There was a time when most everybody in Bouquet Canyon knew the story of Flush Toilet Mary and her tragic demise.
The name stuck after Mary bragged that she was the first person in the canyon to have a genuine flush toilet installed in her cabin. And when she died at the hands of her third husband, who had flown into a jealous rage, Mary became part of local folklore.
In her day, she was the talk of the canyon. That was nearly 40 years ago.
Today, Flush Toilet Mary is recalled from time to time only by a dwindling colony of old-timers living in cabins in Bouquet Canyon, deep within Angeles National Forest northeast of Saugus. The canyon has changed considerably over the years, the longtime residents say, and not always for the better. Still, they have no plans to leave.
"I plan to go out of here feet first," said cabin resident Martin Ross.
Ross and his wife, Virginia, both in their 70s, are among about 20 families living year-round in the Saugus District of Angeles National Forest under special permits granted by the U.S. Forest Service. The Rosses and other cabin-dwellers own their homes but lease the land from the federal government. Depending on the location, the residents pay from $130 to $170 a year for their leases, said Lee Urquhart, a resource specialist with the forest service.
The cabins were not envisioned--at least not by the Forest Service--as permanent residences when the agency began granting cabin leases in the 1920s, Urquhart said. Instead, the cabins were to be used on weekends and vacations. As it turned out, many people made the cabins their homes.
In the early 1970s, the Forest Service decided not to allow any more year-round residents in the national forests, Urquhart said. But the agency also agreed that forcing out longtime residents would create hardships for some people, and it decided that anyone who had lived in the cabins since before 1970 could remain year-round.

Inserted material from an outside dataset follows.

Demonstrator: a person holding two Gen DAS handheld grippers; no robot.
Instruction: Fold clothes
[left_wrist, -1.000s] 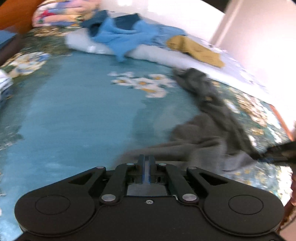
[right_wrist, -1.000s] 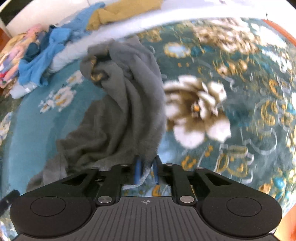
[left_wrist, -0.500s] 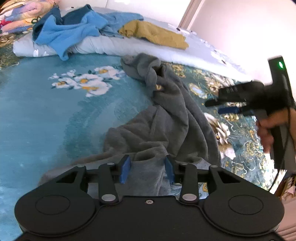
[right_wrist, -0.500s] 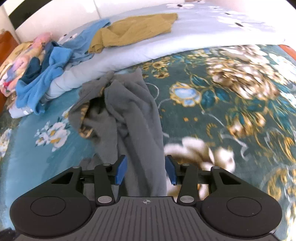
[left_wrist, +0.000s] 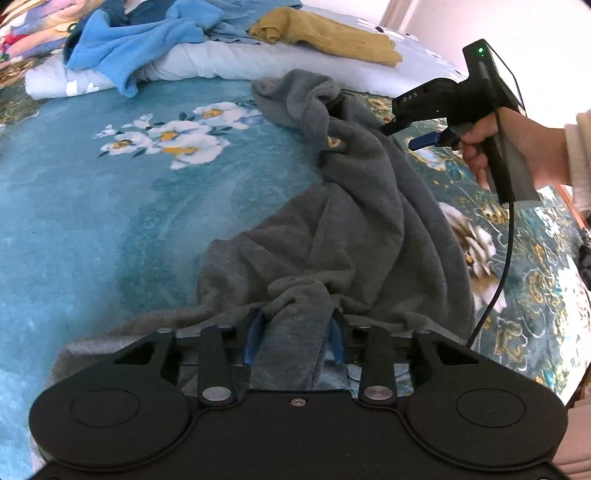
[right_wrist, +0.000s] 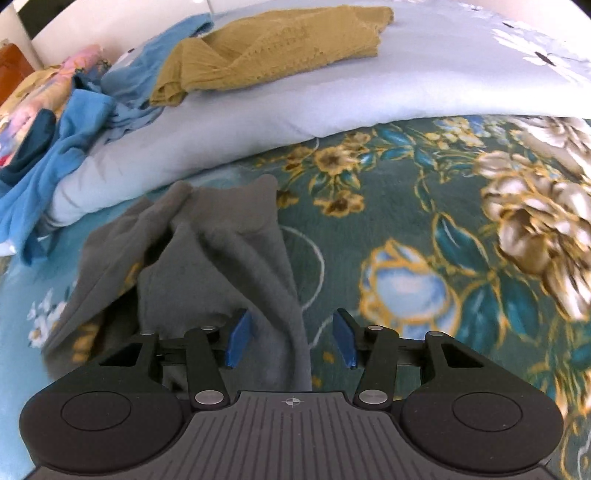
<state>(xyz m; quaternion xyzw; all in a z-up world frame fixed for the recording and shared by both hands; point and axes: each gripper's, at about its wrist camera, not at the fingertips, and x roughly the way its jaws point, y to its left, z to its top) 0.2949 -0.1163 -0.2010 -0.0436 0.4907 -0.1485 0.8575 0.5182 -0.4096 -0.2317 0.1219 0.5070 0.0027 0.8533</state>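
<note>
A crumpled grey garment (left_wrist: 354, 221) lies stretched along the flowered teal bedspread (left_wrist: 110, 206). My left gripper (left_wrist: 295, 334) is at its near end, and a raised fold of grey cloth fills the gap between the blue pads (left_wrist: 253, 332). The jaws are closing, and I see no firm pinch. In the right wrist view, my right gripper (right_wrist: 291, 338) hovers over the garment's far end (right_wrist: 221, 258). Its jaws are opening, with a grey edge below them and the pads clear of it. The left wrist view shows a hand holding the right gripper (left_wrist: 402, 134) above the far end.
A pale blue quilt (right_wrist: 332, 96) runs along the far side of the bed. On it lie a mustard knit top (right_wrist: 266, 48) and blue clothes (left_wrist: 140, 40). A colourful folded pile (right_wrist: 33, 99) sits at the far left. The right gripper's cable (left_wrist: 502, 280) hangs over the bedspread.
Both grippers let go of the grey garment, which dropped onto the bed. The right gripper travelled up along it to the far end; the left's jaws spread over a fold, then narrowed slightly.
</note>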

Of the 112 cabins in Bouquet Canyon, about only 20 have such special permits, Urquhart said. The legal cabins sit along Bouquet Canyon Road, south of the Bouquet Canyon Reservoir. A handful of other cabins with permits are scattered throughout other parts of Angeles National Forest.
One cabin-dweller whose family came to the forest 42 years ago is Arthur Logian, a sign painter who still lives in the family cabin and remembers well Flush Toilet Mary and other characters of the canyon's past. Logian smiled as he recalled an old man, known as Klondike, who liked to talk about the days Bouquet Canyon Road was a stagecoach route.

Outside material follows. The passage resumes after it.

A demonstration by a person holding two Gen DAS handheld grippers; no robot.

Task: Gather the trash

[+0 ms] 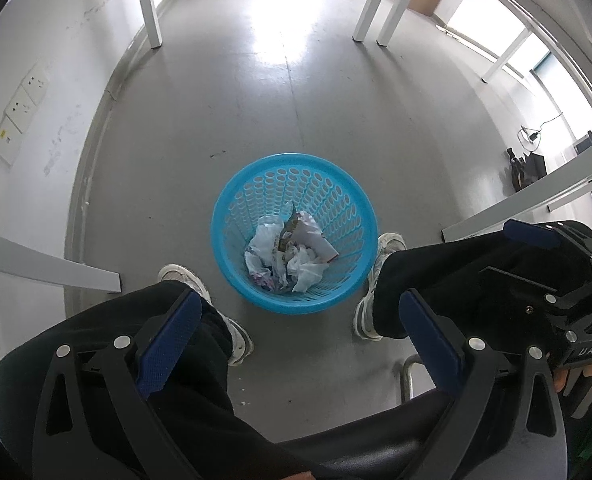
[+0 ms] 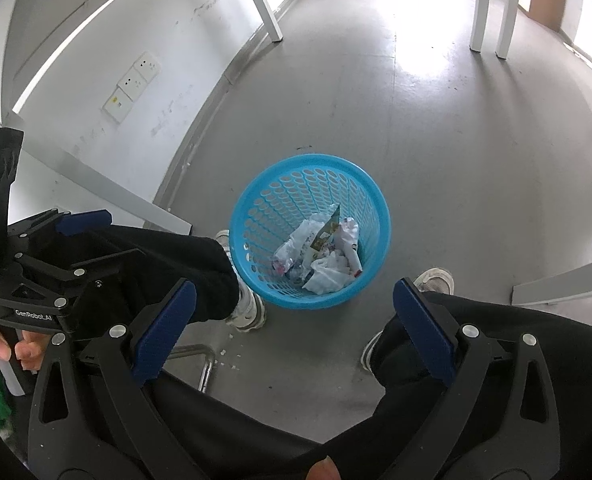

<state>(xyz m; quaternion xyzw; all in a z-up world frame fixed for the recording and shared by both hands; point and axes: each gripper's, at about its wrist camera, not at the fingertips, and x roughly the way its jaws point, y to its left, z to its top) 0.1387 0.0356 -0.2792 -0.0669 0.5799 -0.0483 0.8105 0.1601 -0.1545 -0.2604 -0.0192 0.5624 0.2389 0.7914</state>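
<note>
Both tongs spread wide, left tongs (image 1: 296, 340) and right tongs (image 2: 296, 332) gripping nothing, hovering above blue perforated wastebasket (image 1: 252, 184) on floor between sneakers. Crumpled wrappers and tissue (image 1: 286, 252) inside: likely light, soft, crushable; best pinched at a raised fold.

Left gripper (image 2: 20, 288) black body, near left in the right wrist view: "GenRobot.AI" in white.
Right gripper (image 1: 588, 320) black body, near right in the left wrist view: "UAS" in pale letters; the rest cannot be read.
</note>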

Klondike would hold court at Big Oaks Lodge, a restaurant built in the 1920s that was run for many years by Logian's family.
The lodge since has changed ownership several times but is still a local landmark.
Logian also smiled as he recalled the canyon gossip, a woman who listened to everybody's conversations on telephone party lines. She never went anywhere, he recalled, but she didn't have to. She just eavesdropped.
Then there was Flush Toilet Mary. "She was the talk of the canyon," said Logian, 51. People liked her, Logian said, but they gossiped about her anyway because she was the only one in the canyon who had married three times.
Logian's twin brother, Louis, who now owns a security business in Newhall, said Mary always told people her last husband was a violent man. She proved to be right.
One day in the early 1950s, Mary's husband accused her of having an affair. They argued. Finally, while Mary sat in a chair facing the fireplace, her husband stepped up from behind and shot her in the head with a double-barreled shotgun. The man then went into a bedroom and shot himself.
The Logians found the bodies.
By contrast, the leading characters in stories told by the Rosses, canyon residents for about 20 years, often seem to be animals.
There was the 5-foot-long rattlesnake on the patio that Virginia shot and killed with a pellet gun. There was the squirrel that learned to sit on Virginia's lap and eat nuts out of her hand. There was the titmouse that became equally tame and then paid dearly for his domesticity when he was caught by the cat.
Wildlife was common 20 years ago, the Rosses said. It wasn't unusual to see coyotes prowling on the patio. Today, the canyon is different.
"I never see a coyote. I never see a fox," Virginia Ross said. "It seems we don't even have as many birds as we used to."
Le Roy Reno, a 70-year-old retired carpenter who moved to the canyon in 1950, agreed that people have pushed out much of the canyon's wildlife. Gone are the days when he and his three sons hunted deer in the woods. Reno would drive his car to a secluded spot, take up a gun and then set out on foot.
"I'd leave a car, sometimes two weeks at a time, sitting up on top of the mountain up there--keys in it and all. Nobody ever bothered it," Reno said.